[Your objective]
Before repeating the entries below, strip out every picture and keep all else as it is.

[Data for review]
============

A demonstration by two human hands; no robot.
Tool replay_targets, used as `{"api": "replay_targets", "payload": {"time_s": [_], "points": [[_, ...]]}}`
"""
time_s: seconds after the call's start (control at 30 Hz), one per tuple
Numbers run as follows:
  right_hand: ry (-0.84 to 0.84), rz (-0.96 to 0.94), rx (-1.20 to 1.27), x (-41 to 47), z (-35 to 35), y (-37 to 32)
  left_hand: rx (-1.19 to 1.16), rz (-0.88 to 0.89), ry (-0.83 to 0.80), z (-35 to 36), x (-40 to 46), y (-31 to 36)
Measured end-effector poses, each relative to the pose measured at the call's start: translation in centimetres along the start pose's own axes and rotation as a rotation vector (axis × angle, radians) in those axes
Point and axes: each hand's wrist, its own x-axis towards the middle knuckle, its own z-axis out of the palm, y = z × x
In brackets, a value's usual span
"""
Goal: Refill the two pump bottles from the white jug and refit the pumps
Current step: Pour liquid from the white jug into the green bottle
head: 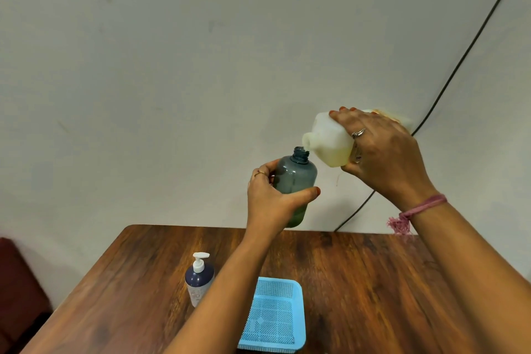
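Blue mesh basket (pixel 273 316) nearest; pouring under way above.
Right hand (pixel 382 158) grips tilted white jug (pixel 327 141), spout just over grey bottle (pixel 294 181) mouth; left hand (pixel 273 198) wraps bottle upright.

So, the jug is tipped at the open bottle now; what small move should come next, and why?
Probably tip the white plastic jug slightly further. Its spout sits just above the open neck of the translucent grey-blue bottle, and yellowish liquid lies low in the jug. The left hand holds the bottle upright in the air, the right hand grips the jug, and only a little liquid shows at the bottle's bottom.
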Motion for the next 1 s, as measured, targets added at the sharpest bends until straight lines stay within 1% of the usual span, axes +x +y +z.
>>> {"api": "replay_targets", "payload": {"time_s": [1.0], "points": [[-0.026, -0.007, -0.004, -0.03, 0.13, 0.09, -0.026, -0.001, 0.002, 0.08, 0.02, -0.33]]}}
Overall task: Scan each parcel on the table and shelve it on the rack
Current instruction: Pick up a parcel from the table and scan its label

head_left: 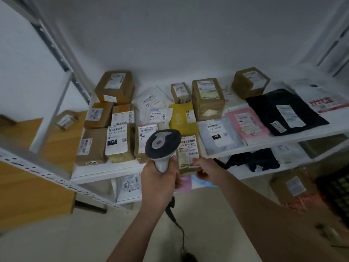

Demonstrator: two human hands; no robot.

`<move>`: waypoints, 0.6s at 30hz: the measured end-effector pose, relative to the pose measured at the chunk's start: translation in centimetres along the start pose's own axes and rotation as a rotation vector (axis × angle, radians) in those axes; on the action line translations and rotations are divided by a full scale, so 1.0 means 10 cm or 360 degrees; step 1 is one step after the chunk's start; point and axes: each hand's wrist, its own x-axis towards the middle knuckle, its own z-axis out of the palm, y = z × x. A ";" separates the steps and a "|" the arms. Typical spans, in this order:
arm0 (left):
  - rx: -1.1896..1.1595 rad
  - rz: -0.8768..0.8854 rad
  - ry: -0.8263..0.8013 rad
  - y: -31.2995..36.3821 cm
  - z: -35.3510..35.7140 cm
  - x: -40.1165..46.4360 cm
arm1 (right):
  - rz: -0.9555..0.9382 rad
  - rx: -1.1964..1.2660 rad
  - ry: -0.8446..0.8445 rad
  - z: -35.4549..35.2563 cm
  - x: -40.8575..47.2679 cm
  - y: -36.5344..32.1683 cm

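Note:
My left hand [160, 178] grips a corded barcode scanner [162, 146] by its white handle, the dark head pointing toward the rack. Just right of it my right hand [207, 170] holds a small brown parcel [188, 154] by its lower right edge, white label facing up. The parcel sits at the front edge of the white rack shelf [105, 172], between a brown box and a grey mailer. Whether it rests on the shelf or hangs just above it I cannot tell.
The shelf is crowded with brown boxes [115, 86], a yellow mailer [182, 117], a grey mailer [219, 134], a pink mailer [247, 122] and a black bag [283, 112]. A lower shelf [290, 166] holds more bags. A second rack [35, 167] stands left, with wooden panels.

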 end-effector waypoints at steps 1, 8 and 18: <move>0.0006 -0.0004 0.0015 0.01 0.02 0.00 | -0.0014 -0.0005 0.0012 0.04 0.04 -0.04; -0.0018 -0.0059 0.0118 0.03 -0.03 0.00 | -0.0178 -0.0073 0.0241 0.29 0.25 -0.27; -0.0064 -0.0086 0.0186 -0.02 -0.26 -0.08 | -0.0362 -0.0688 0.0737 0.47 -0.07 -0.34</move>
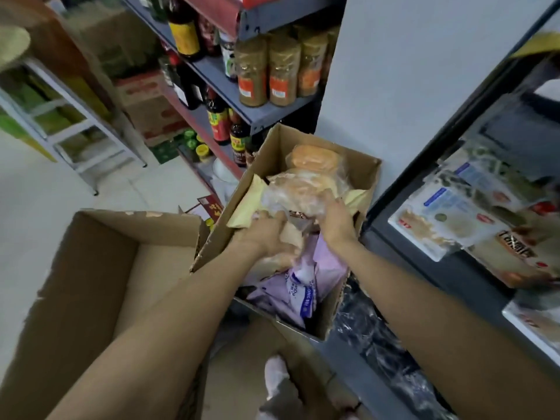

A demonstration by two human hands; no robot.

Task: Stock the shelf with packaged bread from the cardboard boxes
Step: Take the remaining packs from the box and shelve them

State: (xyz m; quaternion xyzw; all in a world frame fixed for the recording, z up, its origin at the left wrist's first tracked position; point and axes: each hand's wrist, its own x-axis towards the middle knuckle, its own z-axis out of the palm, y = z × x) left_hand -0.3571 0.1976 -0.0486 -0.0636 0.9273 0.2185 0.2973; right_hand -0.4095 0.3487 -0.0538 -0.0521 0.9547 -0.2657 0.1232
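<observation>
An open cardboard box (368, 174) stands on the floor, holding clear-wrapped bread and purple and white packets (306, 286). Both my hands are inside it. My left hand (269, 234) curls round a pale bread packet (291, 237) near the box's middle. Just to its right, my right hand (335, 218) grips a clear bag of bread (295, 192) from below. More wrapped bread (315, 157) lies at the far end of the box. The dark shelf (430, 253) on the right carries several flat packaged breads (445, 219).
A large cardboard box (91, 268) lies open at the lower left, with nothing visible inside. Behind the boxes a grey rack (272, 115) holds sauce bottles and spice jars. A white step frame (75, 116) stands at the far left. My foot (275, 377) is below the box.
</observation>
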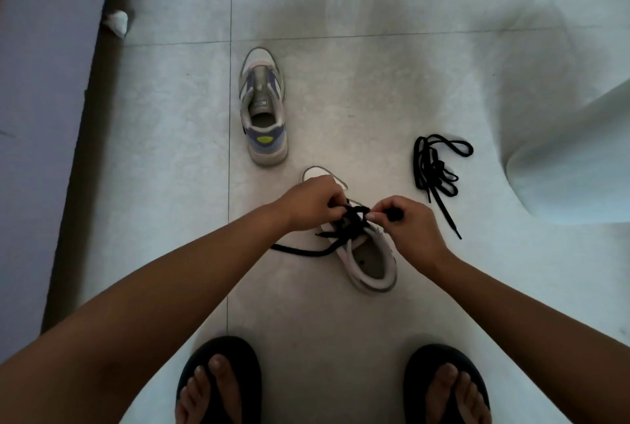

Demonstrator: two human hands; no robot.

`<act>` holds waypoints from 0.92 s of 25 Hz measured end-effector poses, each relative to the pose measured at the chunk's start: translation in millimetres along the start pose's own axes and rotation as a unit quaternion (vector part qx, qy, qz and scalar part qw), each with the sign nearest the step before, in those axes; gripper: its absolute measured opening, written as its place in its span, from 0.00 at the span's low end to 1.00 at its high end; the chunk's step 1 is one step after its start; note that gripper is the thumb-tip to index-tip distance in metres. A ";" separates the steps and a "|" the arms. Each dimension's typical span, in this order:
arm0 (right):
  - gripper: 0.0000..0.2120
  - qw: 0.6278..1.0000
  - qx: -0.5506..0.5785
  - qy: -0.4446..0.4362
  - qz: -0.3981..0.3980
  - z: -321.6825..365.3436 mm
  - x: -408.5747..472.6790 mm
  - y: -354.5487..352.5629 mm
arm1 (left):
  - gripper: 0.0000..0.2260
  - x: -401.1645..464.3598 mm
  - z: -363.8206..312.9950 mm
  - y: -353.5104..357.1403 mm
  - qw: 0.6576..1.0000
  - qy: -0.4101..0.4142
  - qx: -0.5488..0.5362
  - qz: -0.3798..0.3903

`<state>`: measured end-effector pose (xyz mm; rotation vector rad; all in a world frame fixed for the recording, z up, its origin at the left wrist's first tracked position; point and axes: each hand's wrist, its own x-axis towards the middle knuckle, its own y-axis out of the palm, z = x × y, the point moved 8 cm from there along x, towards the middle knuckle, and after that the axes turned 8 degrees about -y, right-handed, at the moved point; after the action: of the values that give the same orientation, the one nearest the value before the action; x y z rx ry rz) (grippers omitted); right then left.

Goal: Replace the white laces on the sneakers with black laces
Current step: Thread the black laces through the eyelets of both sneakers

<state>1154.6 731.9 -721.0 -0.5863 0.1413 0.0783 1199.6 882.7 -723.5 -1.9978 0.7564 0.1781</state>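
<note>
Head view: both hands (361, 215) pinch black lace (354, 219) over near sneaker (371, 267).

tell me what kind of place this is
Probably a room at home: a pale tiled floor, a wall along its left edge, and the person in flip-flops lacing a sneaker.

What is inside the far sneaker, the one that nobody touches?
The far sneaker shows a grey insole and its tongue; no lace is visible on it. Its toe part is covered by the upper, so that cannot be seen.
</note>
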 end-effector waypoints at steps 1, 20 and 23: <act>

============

[Task response]
A demonstration by two human hands; no robot.
Tool replay_targets, used as `{"api": "replay_targets", "payload": {"time_s": [_], "points": [[_, ...]]}}`
"""
time_s: seconds after the call's start (control at 30 Hz), one per tuple
Numbers run as follows:
  right_hand: ry (-0.84 to 0.84), rz (-0.96 to 0.94), rx (-1.20 to 1.27), x (-41 to 47), z (-35 to 35), y (-37 to 32)
  left_hand: rx (-1.19 to 1.16), rz (-0.88 to 0.89), ry (-0.83 to 0.80), z (-35 to 36), x (-40 to 46), y (-31 to 36)
Measured end-effector poses, each relative to the pose measured at the call's start: translation in centimetres along the start pose's own axes and rotation as a rotation vector (axis × angle, radians) in those axes
Point and axes: each hand's wrist, its own x-axis towards the middle knuckle, its own z-axis out of the palm, y = z × x
In brackets, a value's usual span
"""
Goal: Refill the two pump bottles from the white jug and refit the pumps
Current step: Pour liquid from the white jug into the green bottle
head: 
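Blue mesh basket (pixel 273 316) nearest; pouring under way above.
Right hand (pixel 382 158) grips tilted white jug (pixel 327 141), spout just over grey bottle (pixel 294 181) mouth; left hand (pixel 273 198) wraps bottle upright.

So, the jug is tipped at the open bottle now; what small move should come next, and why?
Probably tip the white plastic jug slightly further. Its spout sits just above the open neck of the translucent grey-blue bottle, and yellowish liquid lies low in the jug. The left hand holds the bottle upright in the air, the right hand grips the jug, and only a little liquid shows at the bottle's bottom.
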Motion for the next 1 s, as measured, targets added at the sharpest bends until straight lines stay within 1% of the usual span, axes +x +y +z.
>>> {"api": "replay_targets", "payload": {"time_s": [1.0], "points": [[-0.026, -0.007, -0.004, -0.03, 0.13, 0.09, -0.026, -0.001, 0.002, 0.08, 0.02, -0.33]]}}
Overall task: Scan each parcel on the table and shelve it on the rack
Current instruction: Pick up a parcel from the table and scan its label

head_left: 

Demonstrator: two human hands; no robot.

`<move>`: waypoints, 0.6s at 30hz: the measured end-effector pose, relative to the pose measured at the chunk's start: translation in centimetres along the start pose's own axes and rotation as a rotation vector (axis × angle, radians) in those axes; on the action line translations and rotations are divided by a full scale, so 1.0 means 10 cm or 360 degrees; step 1 is one step after the chunk's start; point and axes: each hand's wrist, its own x-axis towards the middle knuckle, its own z-axis out of the palm, y = z × x. A ";" separates the steps and a "|" the arms. Typical spans, in this order:
arm0 (left):
  - rx: -1.1896..1.1595 rad
  - rz: -0.8768..0.8854 rad
  - ry: -0.8263..0.8013 rad
  - y: -31.2995..36.3821 cm
  - z: -35.3510..35.7140 cm
  - x: -40.1165..46.4360 cm
arm1 (right):
  - rz: -0.9555..0.9382 rad
  - rx: -1.1964..1.2660 rad
  - ry: -0.8446..0.8445 rad
  - z: -35.4549..35.2563 cm
  - x: -40.8575..47.2679 cm
  - y: -36.5344..32.1683 cm

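Note:
My left hand [160, 178] grips a corded barcode scanner [162, 146] by its white handle, the dark head pointing toward the rack. Just right of it my right hand [207, 170] holds a small brown parcel [188, 154] by its lower right edge, white label facing up. The parcel sits at the front edge of the white rack shelf [105, 172], between a brown box and a grey mailer. Whether it rests on the shelf or hangs just above it I cannot tell.
The shelf is crowded with brown boxes [115, 86], a yellow mailer [182, 117], a grey mailer [219, 134], a pink mailer [247, 122] and a black bag [283, 112]. A lower shelf [290, 166] holds more bags. A second rack [35, 167] stands left, with wooden panels.
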
 end-effector waypoints at steps 1, 8 and 18: <move>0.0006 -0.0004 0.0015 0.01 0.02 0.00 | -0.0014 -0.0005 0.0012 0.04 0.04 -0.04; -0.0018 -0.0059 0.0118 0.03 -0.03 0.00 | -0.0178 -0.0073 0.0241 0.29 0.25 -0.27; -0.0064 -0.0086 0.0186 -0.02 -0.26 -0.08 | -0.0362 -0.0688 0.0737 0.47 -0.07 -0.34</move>

A demonstration by two human hands; no robot.

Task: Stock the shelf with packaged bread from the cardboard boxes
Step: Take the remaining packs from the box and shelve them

State: (xyz m; quaternion xyzw; all in a world frame fixed for the recording, z up, its origin at the left wrist's first tracked position; point and axes: each hand's wrist, its own x-axis towards the middle knuckle, its own z-axis out of the palm, y = z × x) left_hand -0.3571 0.1976 -0.0486 -0.0636 0.9273 0.2185 0.2973; right_hand -0.4095 0.3487 -0.0538 -0.0521 0.9547 -0.2657 0.1232
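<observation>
An open cardboard box (368, 174) stands on the floor, holding clear-wrapped bread and purple and white packets (306, 286). Both my hands are inside it. My left hand (269, 234) curls round a pale bread packet (291, 237) near the box's middle. Just to its right, my right hand (335, 218) grips a clear bag of bread (295, 192) from below. More wrapped bread (315, 157) lies at the far end of the box. The dark shelf (430, 253) on the right carries several flat packaged breads (445, 219).
A large cardboard box (91, 268) lies open at the lower left, with nothing visible inside. Behind the boxes a grey rack (272, 115) holds sauce bottles and spice jars. A white step frame (75, 116) stands at the far left. My foot (275, 377) is below the box.
</observation>
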
Demonstrator: two human hands; no robot.

`<act>` holds waypoints from 0.92 s of 25 Hz measured end-effector poses, each relative to the pose measured at the chunk's start: translation in millimetres along the start pose's own axes and rotation as a unit quaternion (vector part qx, qy, qz and scalar part qw), each with the sign nearest the step before, in those axes; gripper: its absolute measured opening, written as its place in its span, from 0.00 at the span's low end to 1.00 at its high end; the chunk's step 1 is one step after its start; note that gripper is the thumb-tip to index-tip distance in metres. A ";" separates the steps and a "|" the arms. Each dimension's typical span, in this order:
arm0 (right):
  - gripper: 0.0000..0.2120
  - qw: 0.6278..1.0000
  - qx: -0.5506..0.5785
  - qy: -0.4446..0.4362
  - qz: -0.3981..0.3980
  - z: -321.6825..365.3436 mm
  - x: -408.5747..472.6790 mm
  - y: -354.5487..352.5629 mm
arm1 (left):
  - gripper: 0.0000..0.2260
  - x: -401.1645..464.3598 mm
  - z: -363.8206..312.9950 mm
  - y: -353.5104..357.1403 mm
  - qw: 0.6576..1.0000
  - qy: -0.4101..0.4142
  - qx: -0.5488..0.5362
  - qz: -0.3798..0.3903

`<state>`: measured end-effector pose (xyz mm; rotation vector rad; all in a world frame fixed for the recording, z up, its origin at the left wrist's first tracked position; point and axes: each hand's wrist, its own x-axis towards the middle knuckle, its own y-axis out of the palm, z = x × y, the point moved 8 cm from there along x, towards the middle knuckle, and after that the axes turned 8 degrees about -y, right-handed, at the moved point; after the action: of the values that give the same orientation, the one nearest the value before the action; x y z rx ry rz) (grippers omitted); right then left.

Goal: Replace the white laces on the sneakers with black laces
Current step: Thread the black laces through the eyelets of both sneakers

<state>1154.6 731.9 -721.0 -0.5863 0.1413 0.0783 1199.6 882.7 -723.5 -1.9978 0.7564 0.1781</state>
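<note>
Head view: both hands (361, 215) pinch black lace (354, 219) over near sneaker (371, 267).

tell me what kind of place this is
Probably a room at home: a pale tiled floor, a wall along its left edge, and the person in flip-flops lacing a sneaker.

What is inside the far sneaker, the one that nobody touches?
The far sneaker shows a grey insole and its tongue; no lace is visible on it. Its toe part is covered by the upper, so that cannot be seen.
</note>
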 end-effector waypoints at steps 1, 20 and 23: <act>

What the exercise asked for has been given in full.